Government Unit Cost of Output calculation for Thai agencies
  • 4
  • April

Every Thai government agency is legally required to calculate its Unit Cost of Output — the total cost spent to produce one unit of output (e.g., one license issued, one training course delivered, one patient visit served). Yet many agencies still struggle with the calculation. This article breaks down the formula, the 6-step process, real examples, common pitfalls, and how an ERP system can automate the entire workflow.

What Is Unit Cost of Output?

Unit Cost of Output is the total expenditure incurred by a government agency to produce one unit of its defined output. It answers a deceptively simple question: "How much does it cost this agency to issue one license, conduct one inspection, or train one person?"

The Formula

Unit Cost = Total Cost ÷ Number of Output Units

For example, if a licensing office spends 24 million THB per year and issues 12,000 licenses, its unit cost is 2,000 THB per license. This figure tells auditors and budget planners whether the agency is operating efficiently — and whether efficiency is improving or declining year over year.

Why Must Government Agencies Calculate Unit Cost?

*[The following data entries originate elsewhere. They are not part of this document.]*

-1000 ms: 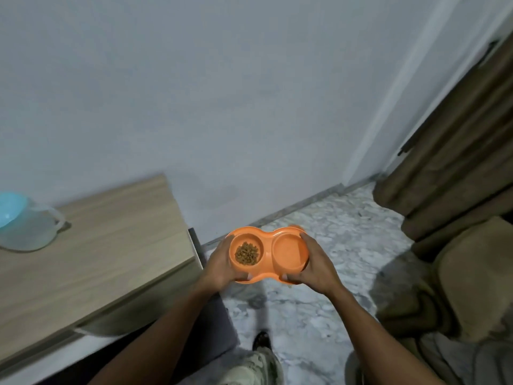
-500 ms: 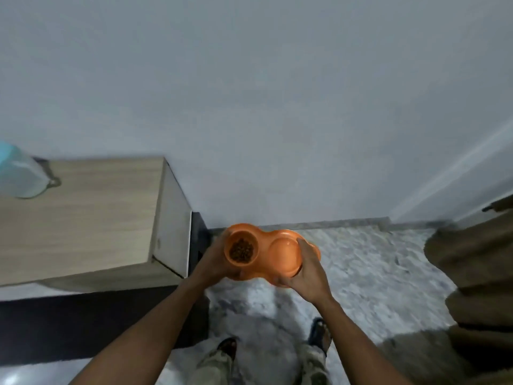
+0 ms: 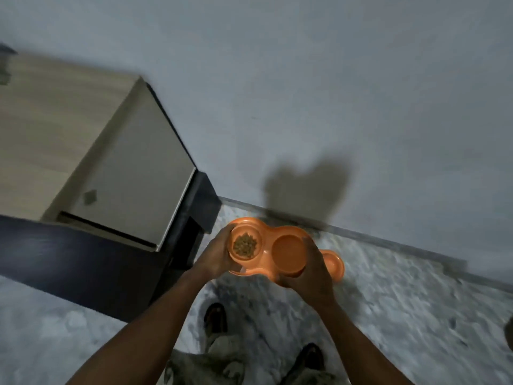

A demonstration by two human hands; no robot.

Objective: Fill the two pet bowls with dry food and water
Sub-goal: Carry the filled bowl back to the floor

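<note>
Gripping the orange double bowl [image 3: 266,234] at both ends in the head view, above the marble floor [image 3: 402,301] near the wall [image 3: 333,107], with left hand [image 3: 215,258] curled round the dry food [image 3: 244,245] side and right hand [image 3: 313,276] clamped round the other well [image 3: 288,252]. Risking a tilt here, tipping food out or slopping water; not managing to tell whether that well is holding any.

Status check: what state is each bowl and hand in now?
double pet bowl: held above the floor in both hands.
left compartment: holds dry food.
right compartment: no food; water unclear.
left hand: grips the bowl's left end.
right hand: grips the right end.
</note>
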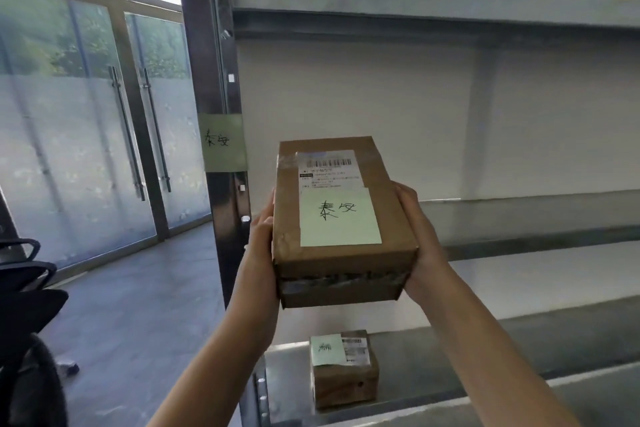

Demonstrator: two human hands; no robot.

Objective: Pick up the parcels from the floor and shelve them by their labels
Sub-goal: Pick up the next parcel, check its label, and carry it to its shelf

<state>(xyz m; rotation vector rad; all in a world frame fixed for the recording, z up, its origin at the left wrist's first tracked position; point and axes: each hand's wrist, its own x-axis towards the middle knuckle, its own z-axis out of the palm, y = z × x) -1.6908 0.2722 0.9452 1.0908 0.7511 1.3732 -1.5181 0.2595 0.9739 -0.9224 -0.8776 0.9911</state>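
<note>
Head view of a parcel held up before a metal shelving unit. A brown cardboard parcel (343, 218) sits just below the centre of the field, gripped between both hands and clear of every shelf. The left hand (261, 246) presses flat against the box's side at 9 o'clock; the right hand (420, 239) clasps the opposite side at 3 o'clock, its fingers mostly hidden behind the box. The top face carries a printed shipping label (329, 168) with a barcode toward 12 o'clock and, just below it and overlapping its lower edge, a pale green note (339, 217) with handwritten characters. A similar green tag (223, 143) with similar characters is fixed to the shelf upright (207, 45), at 10 o'clock from the parcel. At 6 o'clock, on the lower shelf (450, 354), rests a smaller parcel (343, 369) bearing its own green note; that writing is too small to read. Glass doors (86, 114) fill the 9 o'clock side, and a black chair (24, 288) shows at 8 o'clock.
</note>
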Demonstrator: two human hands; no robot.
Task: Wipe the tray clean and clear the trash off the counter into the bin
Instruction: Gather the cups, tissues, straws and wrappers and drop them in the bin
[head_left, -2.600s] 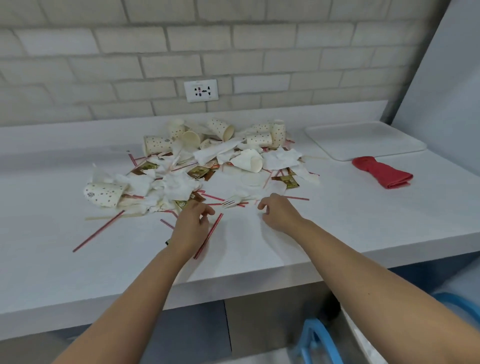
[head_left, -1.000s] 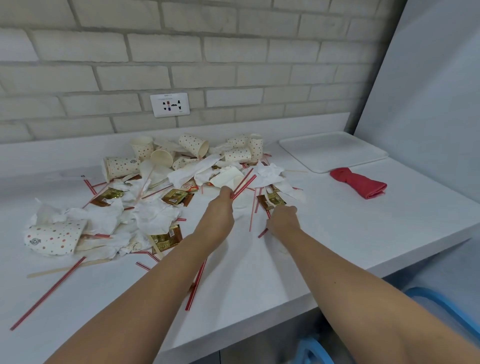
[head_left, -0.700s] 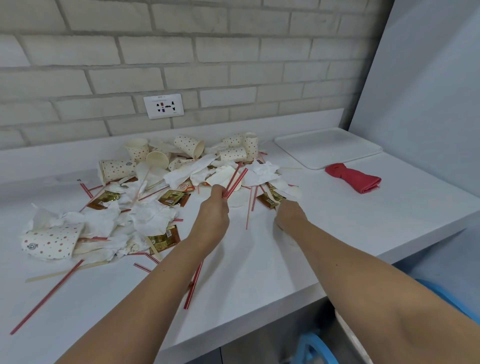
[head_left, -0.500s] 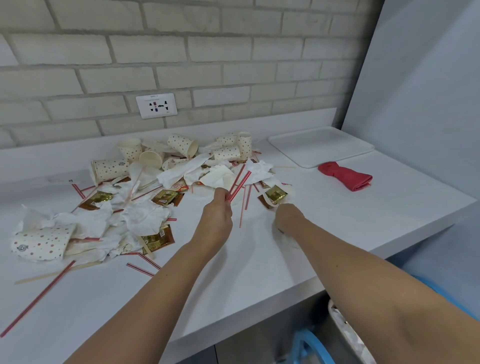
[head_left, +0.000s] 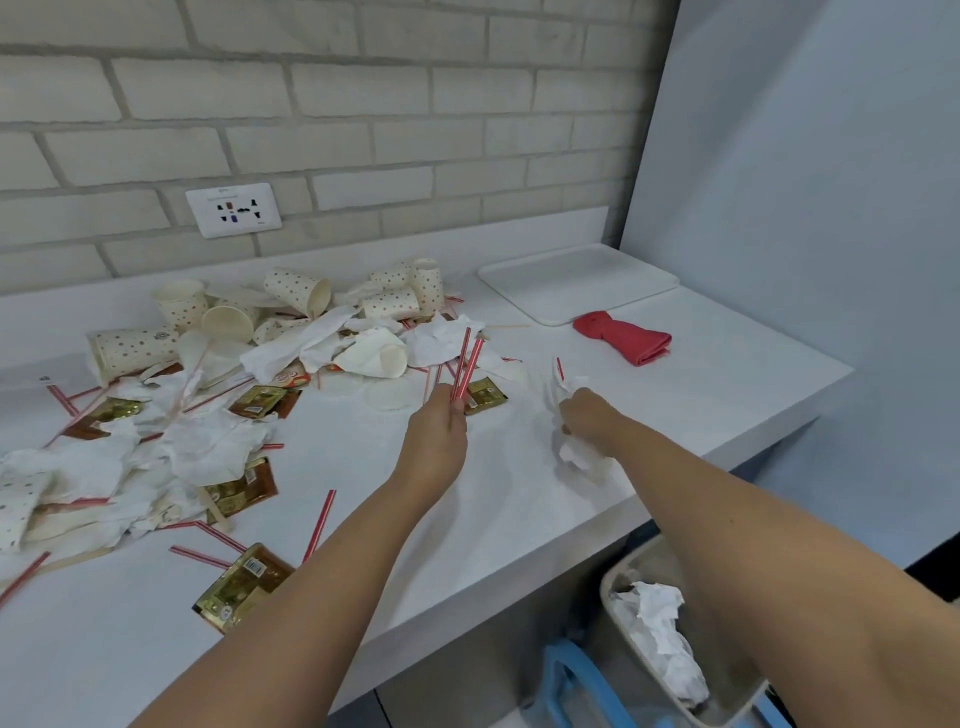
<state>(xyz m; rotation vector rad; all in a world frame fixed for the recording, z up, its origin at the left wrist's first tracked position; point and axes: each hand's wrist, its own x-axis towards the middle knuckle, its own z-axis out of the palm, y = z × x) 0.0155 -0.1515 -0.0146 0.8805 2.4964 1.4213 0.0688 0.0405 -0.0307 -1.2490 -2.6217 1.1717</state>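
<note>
Her left hand (head_left: 435, 434) pinches thin red-striped straws (head_left: 466, 364) between its fingers; the right hand (head_left: 589, 418) grips crumpled white napkins (head_left: 576, 457) over the white surface (head_left: 519, 499), fingers curled.

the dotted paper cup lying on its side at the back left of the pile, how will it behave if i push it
The dotted cup lies on its side and tapers, so a push would probably roll it in a curve rather than slide it. It looks like thin paper: likely very light and easily crushed by a firm grip.
</note>
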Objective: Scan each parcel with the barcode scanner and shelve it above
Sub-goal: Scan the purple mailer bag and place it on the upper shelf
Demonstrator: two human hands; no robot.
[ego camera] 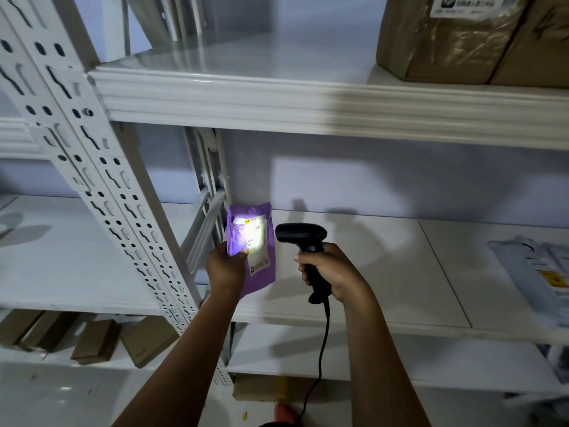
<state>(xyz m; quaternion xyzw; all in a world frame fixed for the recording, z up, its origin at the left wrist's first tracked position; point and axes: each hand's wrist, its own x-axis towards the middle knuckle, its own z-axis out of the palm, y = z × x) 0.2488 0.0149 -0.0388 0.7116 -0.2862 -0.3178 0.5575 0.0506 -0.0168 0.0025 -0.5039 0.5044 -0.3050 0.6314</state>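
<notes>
My left hand [226, 268] holds a small purple parcel [261, 272] upright by its left edge, thumb on the front. A white label on the parcel is lit by a bright patch of light. My right hand [331, 271] grips the handle of a black barcode scanner [303, 237], whose head points left at the label from close by. The scanner's black cable hangs down between my forearms. Both hands are in front of the middle shelf [385, 272]. The upper shelf [246, 97] runs above them.
Brown taped cardboard boxes [462, 38] stand on the upper shelf at the right. A grey mailer bag [535, 266] lies on the middle shelf's right end. A perforated white upright [101, 180] stands at the left. Several small brown boxes [92, 337] lie on the lower shelf.
</notes>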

Calculating unit cost is not optional — it is mandated by multiple laws and regulations:

Legal Basis Key Requirement
Fiscal Discipline Act B.E. 2561 (2018), Section 15 Agencies must maintain fiscal discipline, including tracking the cost-effectiveness of their spending
Cabinet Resolution, September 18, 2012 All government agencies must calculate and report unit cost of output annually
Comptroller General's Department Guidelines Provides the official methodology, cost classification, and reporting templates
State Audit Office (SAO) Uses unit cost data for value-for-money audits and performance evaluations

Beyond compliance, calculating unit cost also helps agencies with:

  • Benchmarking — comparing cost efficiency across similar agencies or across fiscal years
  • Budget justification — providing evidence-based data when requesting annual budget allocations
  • Process improvement — identifying which outputs have abnormally high costs and investigating root causes
  • Transparency — demonstrating to the public and oversight bodies that taxpayer money is well spent

Cost Components — Direct vs. Indirect

To calculate unit cost accurately, you must first classify all costs into two categories. This classification follows the same principles used in manufacturing cost accounting, adapted for the public sector:

Type Definition Examples
Direct Costs Costs that can be traced directly to a specific output Staff salaries (operational), materials & supplies, travel expenses, contracted services for that output
Indirect Costs Costs shared across multiple outputs that must be allocated Management salaries, utilities (electricity, water), building depreciation, IT maintenance, office supplies

Common Oversight: Many agencies forget to include fixed asset depreciation in their cost calculations. Buildings, vehicles, and equipment all lose value over time — this depreciation is a real cost that must be allocated to outputs. Omitting it leads to artificially low unit costs.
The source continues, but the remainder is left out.